The Article contends that methods of interpretation must be defended by reference to accounts of constitutional authority. It takes as its case in point the family of interpretive approaches known as originalism, which favors the resolution of constitutional issues according to a meaning fixed at the Framing. Originalism is an apt case study because it currently is ascendant in both academic theory and judicial practice and, not incidentally, because it often is suspected of being a cover for controversial political commitments.

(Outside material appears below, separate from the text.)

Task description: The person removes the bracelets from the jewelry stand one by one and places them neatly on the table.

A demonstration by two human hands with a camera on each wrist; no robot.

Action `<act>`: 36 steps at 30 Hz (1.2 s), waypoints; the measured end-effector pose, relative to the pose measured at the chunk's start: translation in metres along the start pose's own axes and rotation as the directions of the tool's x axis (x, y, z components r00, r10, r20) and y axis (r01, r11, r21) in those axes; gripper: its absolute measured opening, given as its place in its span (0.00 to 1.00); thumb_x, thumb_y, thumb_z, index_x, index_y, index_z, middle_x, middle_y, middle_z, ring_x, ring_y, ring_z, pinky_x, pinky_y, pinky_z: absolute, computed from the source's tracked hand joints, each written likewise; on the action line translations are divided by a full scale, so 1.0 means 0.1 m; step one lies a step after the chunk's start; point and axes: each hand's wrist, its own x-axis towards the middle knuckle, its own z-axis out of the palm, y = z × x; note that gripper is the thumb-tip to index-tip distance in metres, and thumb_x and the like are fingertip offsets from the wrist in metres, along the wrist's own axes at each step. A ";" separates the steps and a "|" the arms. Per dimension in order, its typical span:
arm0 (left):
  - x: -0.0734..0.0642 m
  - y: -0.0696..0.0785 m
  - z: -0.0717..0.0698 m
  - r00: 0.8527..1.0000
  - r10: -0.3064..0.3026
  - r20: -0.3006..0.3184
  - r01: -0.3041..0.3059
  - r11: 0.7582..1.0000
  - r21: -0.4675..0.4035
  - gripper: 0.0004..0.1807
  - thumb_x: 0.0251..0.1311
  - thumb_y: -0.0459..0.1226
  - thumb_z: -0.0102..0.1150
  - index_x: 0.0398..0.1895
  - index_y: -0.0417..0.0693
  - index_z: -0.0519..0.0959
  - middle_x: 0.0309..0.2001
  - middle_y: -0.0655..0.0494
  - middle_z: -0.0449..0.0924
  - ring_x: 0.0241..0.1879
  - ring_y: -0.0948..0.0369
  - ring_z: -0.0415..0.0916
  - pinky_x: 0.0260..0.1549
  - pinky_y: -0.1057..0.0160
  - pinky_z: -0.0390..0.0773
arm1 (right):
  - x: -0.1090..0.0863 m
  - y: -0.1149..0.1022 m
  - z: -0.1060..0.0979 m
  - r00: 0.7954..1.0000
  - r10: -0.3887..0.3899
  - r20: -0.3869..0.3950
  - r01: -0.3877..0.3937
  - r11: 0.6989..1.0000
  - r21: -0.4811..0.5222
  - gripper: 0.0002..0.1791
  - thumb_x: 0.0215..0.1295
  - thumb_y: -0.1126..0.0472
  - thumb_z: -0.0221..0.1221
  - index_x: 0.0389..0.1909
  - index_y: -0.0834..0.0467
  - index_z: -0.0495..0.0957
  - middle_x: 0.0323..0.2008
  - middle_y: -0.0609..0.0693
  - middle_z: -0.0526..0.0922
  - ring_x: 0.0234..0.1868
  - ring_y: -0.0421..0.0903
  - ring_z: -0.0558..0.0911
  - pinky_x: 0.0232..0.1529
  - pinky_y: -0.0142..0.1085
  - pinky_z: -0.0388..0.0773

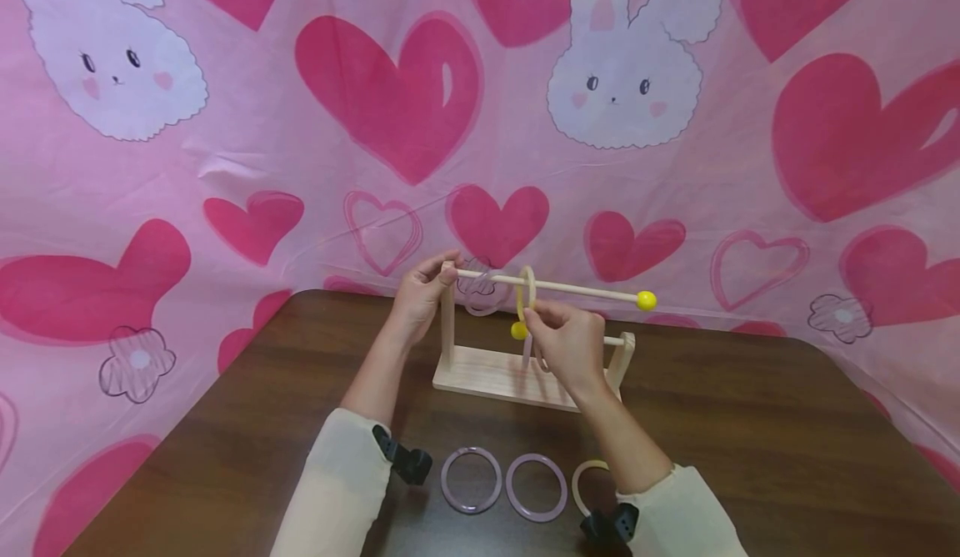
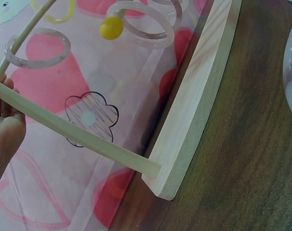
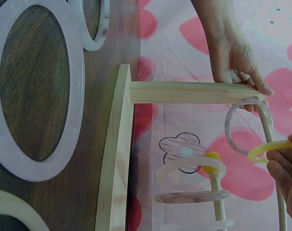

The Article illustrates the relationship between interpretation and authority by assessing the “natural rights” defense of an originalist Constitution offered by the influential New Originalist Randy Barnett. Barnett’s account fails, the Article contends, because it cannot explain the authority of the Constitution it purports to justify. But its failure underscores the centrality of authority to methods of interpretation.

The Article then examines three general accounts of constitutional authority that might be thought to entail originalism. Accounts based on “consent” or “popular sovereignty,” while rhetorically appealing, lack any basis in the realities of modern society. Accounts based on what the Article terms “Moral Guidance” – the supposedly superior wisdom of the Framing process – are both descriptively implausible and conceptually problematic. Only accounts based on “Dispute Resolution,” such as the well-known “Footnote Four” approach from the Supreme Court’s Carolene Products decision, can overcome the fatal flaws of these other accounts. But Dispute Resolution can support only a selective, modest use of originalism.

Originalists, then, are left with a choice, the Article concludes. They can moderate their interpretive methodology as the Footnote Four approach suggests. Or they can insist on thoroughgoing originalism – with nothing to back it up but the bare desire for politically controversial results.